Work to be completed.
Return the listing below character for character.

[Input data — start]

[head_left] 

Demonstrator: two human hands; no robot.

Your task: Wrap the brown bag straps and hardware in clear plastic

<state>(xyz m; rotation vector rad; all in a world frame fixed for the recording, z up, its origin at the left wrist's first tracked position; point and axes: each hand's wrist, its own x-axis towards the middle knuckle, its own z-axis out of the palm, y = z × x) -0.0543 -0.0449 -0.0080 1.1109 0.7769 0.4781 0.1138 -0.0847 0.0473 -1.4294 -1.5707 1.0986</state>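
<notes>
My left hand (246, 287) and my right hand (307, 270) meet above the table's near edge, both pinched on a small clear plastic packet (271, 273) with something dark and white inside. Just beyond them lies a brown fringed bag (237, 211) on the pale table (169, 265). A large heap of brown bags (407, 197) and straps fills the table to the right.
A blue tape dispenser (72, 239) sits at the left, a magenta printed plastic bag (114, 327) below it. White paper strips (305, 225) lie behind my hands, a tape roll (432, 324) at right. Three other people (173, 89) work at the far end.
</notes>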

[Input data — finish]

Reply to the exercise.
[head_left] 

Demonstrator: two human hands; no robot.

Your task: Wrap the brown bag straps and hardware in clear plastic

<state>(xyz m; rotation vector rad; all in a world frame fixed for the recording, z up, its origin at the left wrist's first tracked position; point and axes: each hand's wrist, its own x-axis towards the middle knuckle, its own z-axis out of the palm, y = z × x) -0.0543 -0.0449 -0.0080 1.1109 0.7769 0.4781 0.1138 -0.0847 0.0473 -1.4294 -1.5707 1.0986</state>
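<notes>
My left hand (246, 287) and my right hand (307, 270) meet above the table's near edge, both pinched on a small clear plastic packet (271, 273) with something dark and white inside. Just beyond them lies a brown fringed bag (237, 211) on the pale table (169, 265). A large heap of brown bags (407, 197) and straps fills the table to the right.
A blue tape dispenser (72, 239) sits at the left, a magenta printed plastic bag (114, 327) below it. White paper strips (305, 225) lie behind my hands, a tape roll (432, 324) at right. Three other people (173, 89) work at the far end.
</notes>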

The output as shown is complete.